Cleveland has roughly $41 million tied up in seven guaranteed contracts and projects to have another $13-15 million on the books through its seven arbitration cases. Add in the club's pre-arbitration players, and cash sent to Atlanta as part of the August trade that sent Nick Swisher and Michael Bourn to the Braves, and the team could be over $70 million before any offseason additions.
If the Indians plan on operating in the same range as the past few years -- the payroll has been around $85 million in each of the past three seasons -- that would leave roughly $15 million in financial wiggle room for the winter.
"We have an entire offseason in front of us to find ways to improve our roster," Antonetti said, "and figure out what the best composition will be for us heading into next year. I don't expect the roster that we sit [with] here today to be the roster that we have when we show up in Goodyear [Ariz.] for Spring Training.
"We will continue to look at a number of options to try to improve our team. As I said at the end of the season, I think most of our focus will be on the position-player side."
This past season, Raburn hit .301/.393/.543 in 173 at-bats, collecting eight homers, 25 extra-base hits and 29 RBIs in 82 games. Raburn played left and right field, gaining playing time nearly exclusively against left-handed pitching. Facing southpaws, the right-handed-hitting veteran posted a 1.004 OPS, which ranked fourth in the American League among qualified batters.

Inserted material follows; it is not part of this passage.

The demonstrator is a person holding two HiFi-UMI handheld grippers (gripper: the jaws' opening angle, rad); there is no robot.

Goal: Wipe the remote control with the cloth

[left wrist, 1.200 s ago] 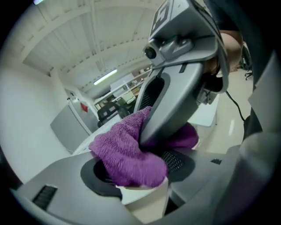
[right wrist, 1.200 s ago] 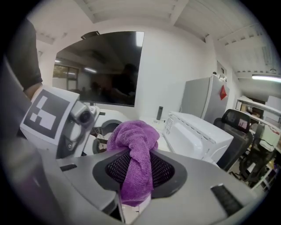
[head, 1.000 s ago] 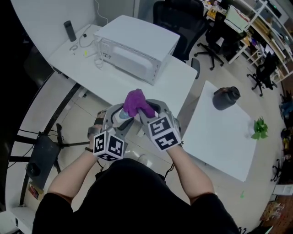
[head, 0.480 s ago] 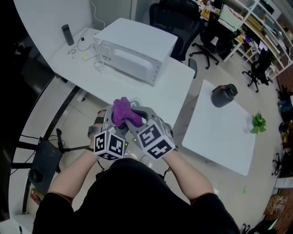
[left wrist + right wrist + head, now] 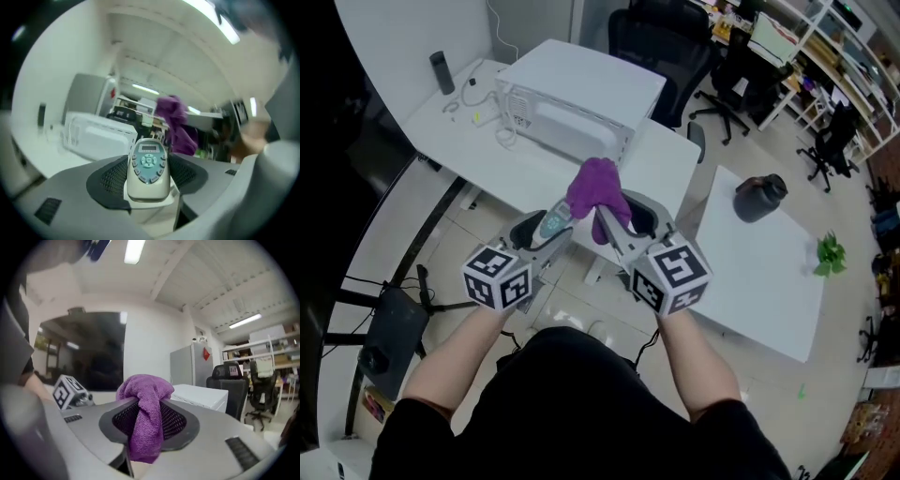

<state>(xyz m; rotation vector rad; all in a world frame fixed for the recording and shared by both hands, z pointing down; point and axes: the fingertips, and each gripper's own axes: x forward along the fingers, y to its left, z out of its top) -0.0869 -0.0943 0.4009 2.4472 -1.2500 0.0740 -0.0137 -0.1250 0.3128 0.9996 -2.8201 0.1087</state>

Raburn, a 10-year veteran, has been inconsistent in recent years, though. In his first season with the Tribe in 2013, Raburn thrived with a 1.020 OPS against lefties and a .272/.357/.543 slash line overall in 87 games. He hit .171 in 2012 and .200 in '14, however, while dealing with a variety of health issues in those campaigns.
"There aren't too many guys that when they come off the bench, hit in the middle of the order," Antonetti said. "I think that's really reflective of the impact that Ryan had on our team. He did his part. He certainly had a very successful 2015 season, and a very successful 2013. Unfortunately, 2014 wasn't quite what Ryan had hoped. But, on balance, he did a really good job in the time he was here in a role that is sometimes difficult to have success in."
In the second half this past season, Raburn saw his at-bats (55 after the All-Star break) diminish as the Indians offered playing time to others. Down the stretch, players such as Chris Johnson (.314/.350/.436 career slash line against lefties) and Jerry Sands (.838 OPS against lefties in '15) were given more time in the lineup against southpaws.
"Ryan is a great success story," Antonetti said. "He was a really good teammate, a guy that really had an impact in his time with us. That made the decision really difficult."